Front-line treatment options for pancreatic cancer are mostly built around the chemo drug gemcitabine. Celgene, for example, won FDA approval late last year to begin selling protein-bound paclitaxel (Abraxane) in combination with gemcitabine as a first-line pancreatic cancer regimen after it extended patients' lives in a study by an average of 1.8 months. But Mulroy notes that there's little alternative to such regimens for people who don't respond—all of the pancreatic cancer drugs approved over the past 25 years are part of front-line treatments. Yet about half the patients diagnosed are eligible to move on to some sort of second-line therapies, Mulroy says.

"We have the first drug to show a survival benefit for patients who are refractory to front-line gemcitabine-based therapies," he says. "We're hopeful that we can be a great option for those patients now."

The company plans to file an NDA with the FDA "as soon as possible," seeking approval of a regimen of MM-398 in tandem with the two chemo drugs, according to Mulroy.
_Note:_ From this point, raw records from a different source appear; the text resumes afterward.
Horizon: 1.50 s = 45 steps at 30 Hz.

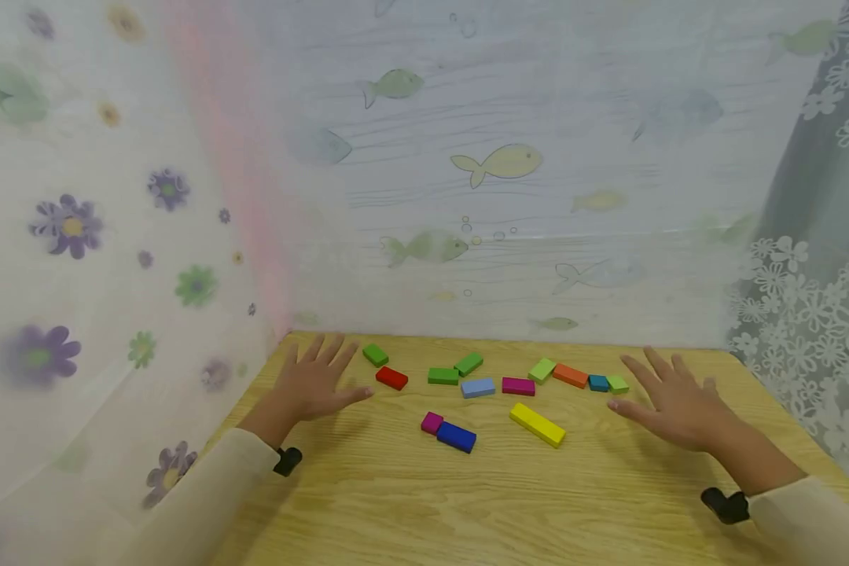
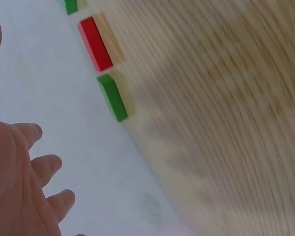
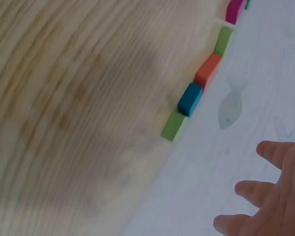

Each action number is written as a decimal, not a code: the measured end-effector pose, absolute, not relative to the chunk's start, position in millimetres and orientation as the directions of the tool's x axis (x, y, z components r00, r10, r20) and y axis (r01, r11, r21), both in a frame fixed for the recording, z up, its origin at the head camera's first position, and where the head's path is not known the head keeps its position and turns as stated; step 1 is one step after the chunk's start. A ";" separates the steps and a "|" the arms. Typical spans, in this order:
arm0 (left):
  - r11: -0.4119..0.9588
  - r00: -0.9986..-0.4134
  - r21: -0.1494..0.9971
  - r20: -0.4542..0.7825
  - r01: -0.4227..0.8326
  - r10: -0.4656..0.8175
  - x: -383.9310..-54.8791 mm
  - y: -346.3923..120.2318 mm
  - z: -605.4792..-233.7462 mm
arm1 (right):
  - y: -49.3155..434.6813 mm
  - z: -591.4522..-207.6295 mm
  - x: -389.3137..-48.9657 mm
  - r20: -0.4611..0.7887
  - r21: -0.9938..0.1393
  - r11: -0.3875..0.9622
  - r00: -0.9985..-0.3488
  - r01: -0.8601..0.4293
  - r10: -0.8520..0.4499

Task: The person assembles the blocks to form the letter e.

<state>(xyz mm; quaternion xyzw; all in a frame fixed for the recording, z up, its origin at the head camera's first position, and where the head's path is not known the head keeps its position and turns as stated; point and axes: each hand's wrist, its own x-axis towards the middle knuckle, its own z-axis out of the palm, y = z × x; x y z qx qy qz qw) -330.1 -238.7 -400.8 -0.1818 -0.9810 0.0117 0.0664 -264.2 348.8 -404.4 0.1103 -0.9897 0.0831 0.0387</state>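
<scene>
My left hand (image 1: 316, 387) is held with fingers spread at the left of the table, holding nothing. Nearest to it are a red block (image 1: 392, 378) and a green block (image 1: 376, 355), both also seen in the left wrist view. On the right, my right hand (image 1: 682, 405) also has its fingers spread and holds nothing. Close by it lie a light green block (image 1: 617, 384), a teal block (image 1: 598, 383) and an orange block (image 1: 571, 376), touching in a row. Nearer the front, a yellow block (image 1: 538, 425) lies alone, and a dark blue block (image 1: 456, 437) touches a small magenta block (image 1: 432, 423).
Between the hands lie two more green blocks (image 1: 442, 376), a light blue block (image 1: 478, 387), a magenta block (image 1: 519, 386) and another light green block (image 1: 542, 370). A fish-patterned curtain (image 1: 424, 299) hangs behind the wooden table (image 1: 495, 503). A flowered curtain (image 1: 113, 314) hangs at the left.
</scene>
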 end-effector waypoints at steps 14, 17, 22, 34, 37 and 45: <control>0.869 -0.858 -0.080 0.135 0.489 0.495 -318.7 -190.9 -407.2 | 308.7 -418.0 -259.9 0.191 -0.221 0.899 -0.920 -0.379 -0.342; 0.861 -0.850 -0.058 0.138 0.506 0.509 -316.3 -184.6 -410.7 | 299.1 -418.8 -259.6 0.195 -0.242 0.893 -0.921 -0.379 -0.338; 0.850 -0.842 -0.001 0.142 0.526 0.521 -311.2 -175.5 -418.4 | 283.7 -422.0 -259.0 0.193 -0.272 0.891 -0.928 -0.364 -0.320; 0.790 -0.807 0.166 0.155 0.590 0.570 -302.5 -149.5 -426.5 | 260.9 -431.7 -260.8 0.207 -0.385 0.850 -0.931 -0.360 -0.300; 0.766 -0.795 0.216 0.138 0.606 0.590 -300.3 -144.1 -427.1 | 256.0 -433.3 -262.8 0.183 -0.427 0.833 -0.936 -0.352 -0.301; 0.750 -0.784 0.238 0.097 0.617 0.613 -300.5 -130.8 -434.3 | 241.8 -438.0 -267.0 0.146 -0.448 0.825 -0.939 -0.344 -0.313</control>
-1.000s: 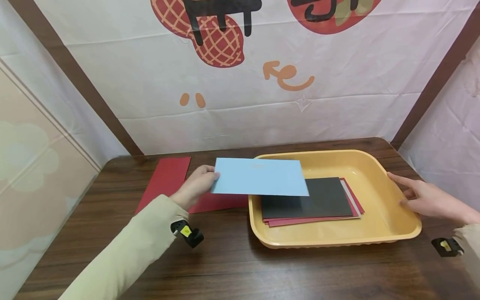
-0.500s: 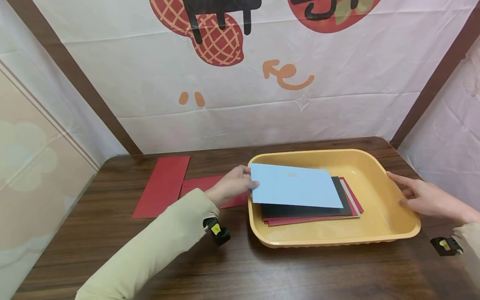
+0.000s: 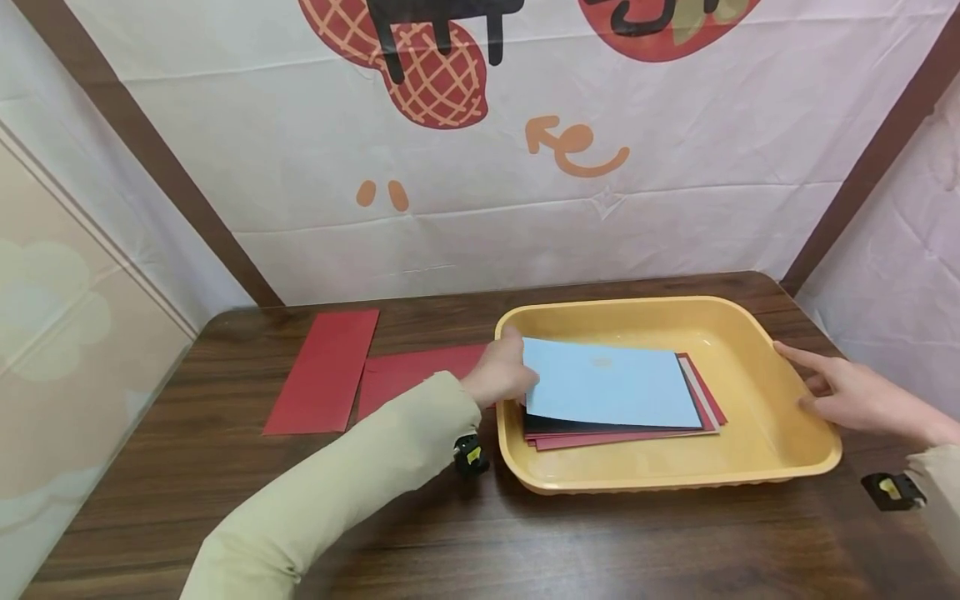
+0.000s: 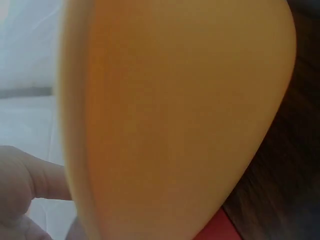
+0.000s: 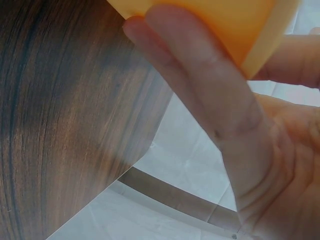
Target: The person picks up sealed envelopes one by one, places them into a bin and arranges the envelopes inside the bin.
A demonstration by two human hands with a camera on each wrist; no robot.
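Observation:
My left hand (image 3: 504,368) reaches over the left rim of a yellow plastic tray (image 3: 757,442) and pinches the left end of a light blue envelope (image 3: 611,385). That envelope lies over a stack in the tray, its left end slightly raised. Beneath it show the edges of a black envelope (image 3: 585,428) and several red and pale ones (image 3: 615,442). At the tray's right side my right hand (image 3: 855,392) grips the rim. In the right wrist view, its fingers (image 5: 205,75) lie along the outer wall. The tray wall (image 4: 175,110) hides most of the left hand in its wrist view.
Left of the tray, two red envelopes lie on the dark wooden table (image 3: 420,550): one slanted (image 3: 326,375), one crosswise (image 3: 408,375) and partly behind the left forearm. A printed white cloth (image 3: 525,242) hangs behind the table.
My left hand has moved right, bringing the light blue envelope from above the tray's left edge down onto the stack inside. My right hand stays at the tray's rim.

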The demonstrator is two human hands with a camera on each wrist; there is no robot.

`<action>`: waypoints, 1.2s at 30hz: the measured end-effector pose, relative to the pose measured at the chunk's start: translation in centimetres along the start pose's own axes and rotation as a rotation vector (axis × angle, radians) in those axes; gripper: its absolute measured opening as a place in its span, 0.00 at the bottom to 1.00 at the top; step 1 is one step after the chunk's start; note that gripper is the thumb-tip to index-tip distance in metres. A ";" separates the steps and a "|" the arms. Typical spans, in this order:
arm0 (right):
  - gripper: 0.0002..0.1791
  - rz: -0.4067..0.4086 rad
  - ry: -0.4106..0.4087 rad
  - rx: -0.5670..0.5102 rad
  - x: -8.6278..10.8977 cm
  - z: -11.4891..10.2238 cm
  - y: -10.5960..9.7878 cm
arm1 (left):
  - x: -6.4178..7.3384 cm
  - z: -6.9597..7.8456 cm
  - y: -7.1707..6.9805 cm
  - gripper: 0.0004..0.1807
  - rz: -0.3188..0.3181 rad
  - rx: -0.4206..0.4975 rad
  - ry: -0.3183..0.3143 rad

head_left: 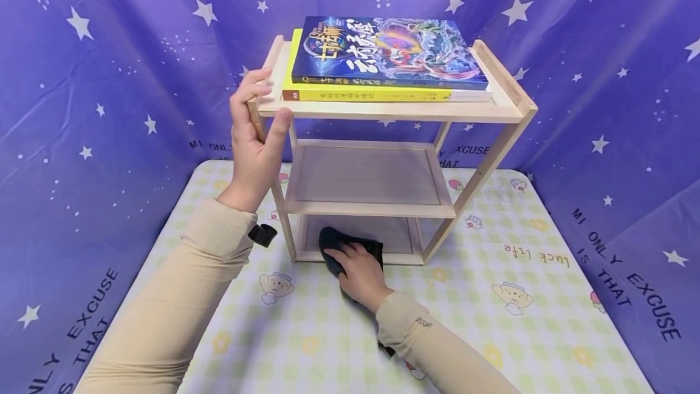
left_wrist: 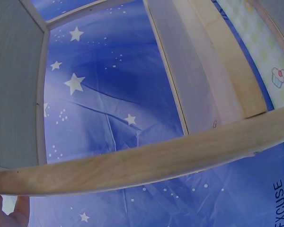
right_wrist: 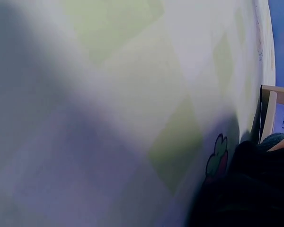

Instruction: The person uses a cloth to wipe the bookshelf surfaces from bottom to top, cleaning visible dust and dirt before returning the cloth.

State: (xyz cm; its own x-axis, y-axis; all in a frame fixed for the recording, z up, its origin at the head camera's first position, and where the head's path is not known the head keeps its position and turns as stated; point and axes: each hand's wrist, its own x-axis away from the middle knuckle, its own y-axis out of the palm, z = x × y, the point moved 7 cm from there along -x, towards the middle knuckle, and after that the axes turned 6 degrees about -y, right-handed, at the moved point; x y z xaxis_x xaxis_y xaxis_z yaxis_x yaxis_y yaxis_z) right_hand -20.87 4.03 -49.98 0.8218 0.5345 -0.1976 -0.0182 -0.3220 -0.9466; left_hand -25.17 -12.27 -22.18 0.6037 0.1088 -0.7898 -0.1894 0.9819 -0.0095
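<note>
A three-tier wooden shelf [head_left: 372, 209] stands on the table. My left hand [head_left: 253, 145] grips its upper left corner, thumb at the front and fingers around the side. In the left wrist view, fingertips [left_wrist: 21, 211] show below a wooden bar. Down at the bottom tier, my right hand [head_left: 363, 275] holds a dark cloth [head_left: 330, 241] against the tier's front left part. The right wrist view catches only a sliver of the cloth [right_wrist: 273, 141] and fingers, beside a dark, unclear shape.
On the top tier, a blue book [head_left: 399, 53] lies over a yellow book [head_left: 361, 95]. The middle tier [head_left: 369, 172] is a framed panel. A checked tablecloth [head_left: 465, 333] covers the table, and purple star-patterned curtains [head_left: 137, 47] surround it.
</note>
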 end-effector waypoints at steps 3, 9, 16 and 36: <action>0.28 -0.004 0.001 0.001 -0.2 -0.2 0.1 | 0.0 0.0 0.1 0.37 -0.003 0.006 -0.003; 0.29 -0.018 -0.004 -0.008 -0.7 -0.6 0.4 | -0.1 0.0 0.0 0.37 0.005 -0.004 0.003; 0.29 -0.026 -0.012 -0.050 -1.0 -1.1 0.8 | -0.1 -0.1 0.0 0.37 0.004 -0.004 -0.003; 0.38 -0.016 0.000 -0.166 -2.5 -1.7 1.7 | 0.0 -0.2 0.0 0.37 0.013 0.005 -0.006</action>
State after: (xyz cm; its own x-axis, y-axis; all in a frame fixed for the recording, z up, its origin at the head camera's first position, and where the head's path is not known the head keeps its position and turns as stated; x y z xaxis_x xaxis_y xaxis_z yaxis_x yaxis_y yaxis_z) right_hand -22.00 0.81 -50.66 0.8210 0.5410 -0.1827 0.0895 -0.4380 -0.8945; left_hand -25.31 -12.25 -22.31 0.6055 0.1226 -0.7863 -0.1934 0.9811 0.0041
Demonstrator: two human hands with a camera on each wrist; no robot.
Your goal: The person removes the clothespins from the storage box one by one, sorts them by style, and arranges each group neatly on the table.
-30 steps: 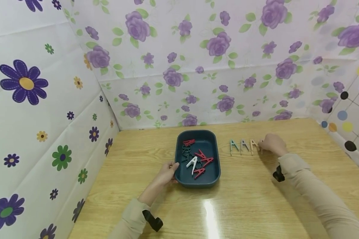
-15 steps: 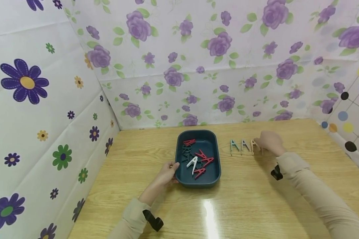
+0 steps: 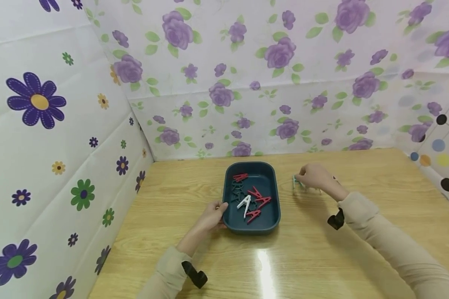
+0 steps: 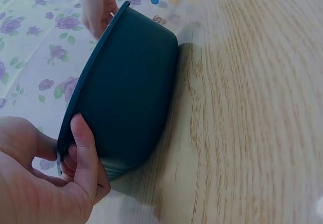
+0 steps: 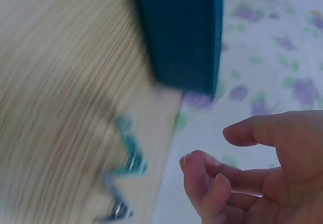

The FDA granted Merrimack an orphan drug designation for MM-398, giving it longer market exclusivity.

Mulroy also believes the trial shows that the company's approach for making nanotherapeutics out of chemotherapy drugs can produce a benefit. He says that MM-398, for instance, was specifically designed to try to go after very tough-to-treat tumors with poor blood supply, which are harder to treat with drugs injected into the bloodstream. MM-398 is supposed to avoid this delivery problem and accumulate around these tumors by targeting macrophages, immune cells that surround pancreatic cancer tumors. The idea is that the macrophages would potentially help deliver, rather than block, the nanoparticle chemo drug, and the drug's toxic effects would last longer. Mulroy says that seeing MM-398 benefit a patient group that has seen "really no benefit from most therapies for awhile" has given the company more confidence to think about it as a potential first-line treatment for pancreatic cancer, or a possible drug in other cancer types. The company is testing MM-398 in lung and brain cancer as well, for instance.

This is the type of benefit Merrimack is hoping to show by making nanotherapeutics out of other chemotherapy drugs, like doxorubicin. It's also the type of news the company hasn't been able to give to investors yet. The company, founded by scientists at Harvard University and MIT, is based on a drug discovery approach leaning heavily on computer models and companion diagnostics, trying to accurately predict who should take its drug candidates, and who shouldn't, with the idea of designing cheap, efficient late-stage trials. Another cancer drug, MM-121, for instance, is in a number of mid-stage trials that Merrimack has said are designed to find the right subgroups of people for a prospective Phase 3.

Still, those studies haven't yet produced statistically positive results, leading to a few investor sell-offs, and not much upside in Merrimack's stock since the companywent public in early 2012. That's why Mulroy is touting today's data as so important to Merrimack's future.

"We view this as a proof of concept for the technology as it was engineered," he says.